Give back the lines below exactly, but do not include any pictures.

DATASET CONTENT
- - -
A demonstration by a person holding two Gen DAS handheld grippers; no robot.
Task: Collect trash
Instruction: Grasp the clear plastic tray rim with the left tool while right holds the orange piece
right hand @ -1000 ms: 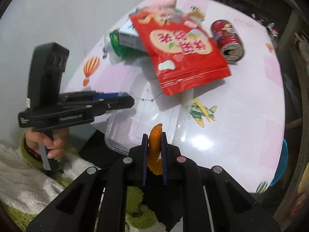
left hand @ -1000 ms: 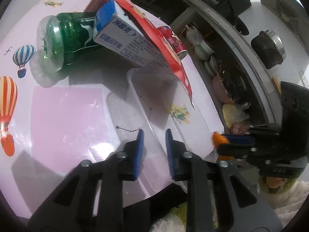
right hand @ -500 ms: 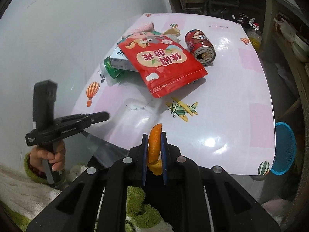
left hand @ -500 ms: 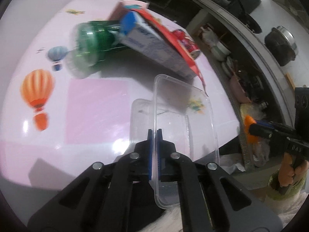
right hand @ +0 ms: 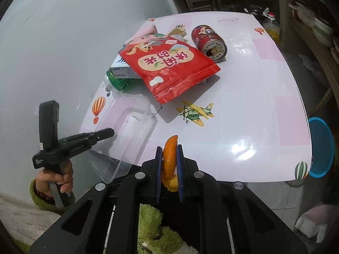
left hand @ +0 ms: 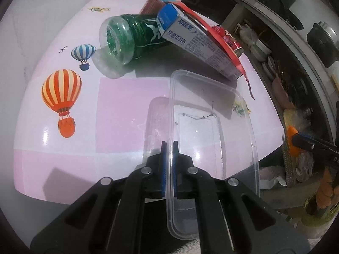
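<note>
The left gripper (left hand: 168, 167) clamps the clear container (left hand: 211, 114) rim at the table's (right hand: 254, 105) near edge. The right gripper (right hand: 169, 169) grasps an orange peel (right hand: 168, 156). Uncollected at the far-left corner: snack bag (right hand: 169, 67), can (right hand: 208, 42), bottle (left hand: 131, 38), carton (left hand: 199, 42).

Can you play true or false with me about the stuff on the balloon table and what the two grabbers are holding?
1. The left gripper pinches the clear plastic box. True.
2. The right gripper is empty. False: its fingers hold an orange peel.
3. The red snack bag lies on the white carton. True.
4. The red can stands upright. False: it lies on its side.
</note>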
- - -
RESPONSE
A demonstration by a person holding two Gen DAS handheld grippers; no robot.
Task: Collect trash
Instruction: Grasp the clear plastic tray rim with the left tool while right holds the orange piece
right hand @ -1000 ms: 
left hand @ -1000 ms: 
right hand @ -500 ms: 
left hand @ -500 ms: 
right hand @ +0 ms: 
left hand @ +0 ms: 
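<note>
The left gripper (left hand: 168, 167) clamps the clear container (left hand: 211, 114) rim at the table's (right hand: 254, 105) near edge. The right gripper (right hand: 169, 169) grasps an orange peel (right hand: 168, 156). Uncollected at the far-left corner: snack bag (right hand: 169, 67), can (right hand: 208, 42), bottle (left hand: 131, 38), carton (left hand: 199, 42).

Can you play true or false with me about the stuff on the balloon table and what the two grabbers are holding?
1. The left gripper pinches the clear plastic box. True.
2. The right gripper is empty. False: its fingers hold an orange peel.
3. The red snack bag lies on the white carton. True.
4. The red can stands upright. False: it lies on its side.
</note>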

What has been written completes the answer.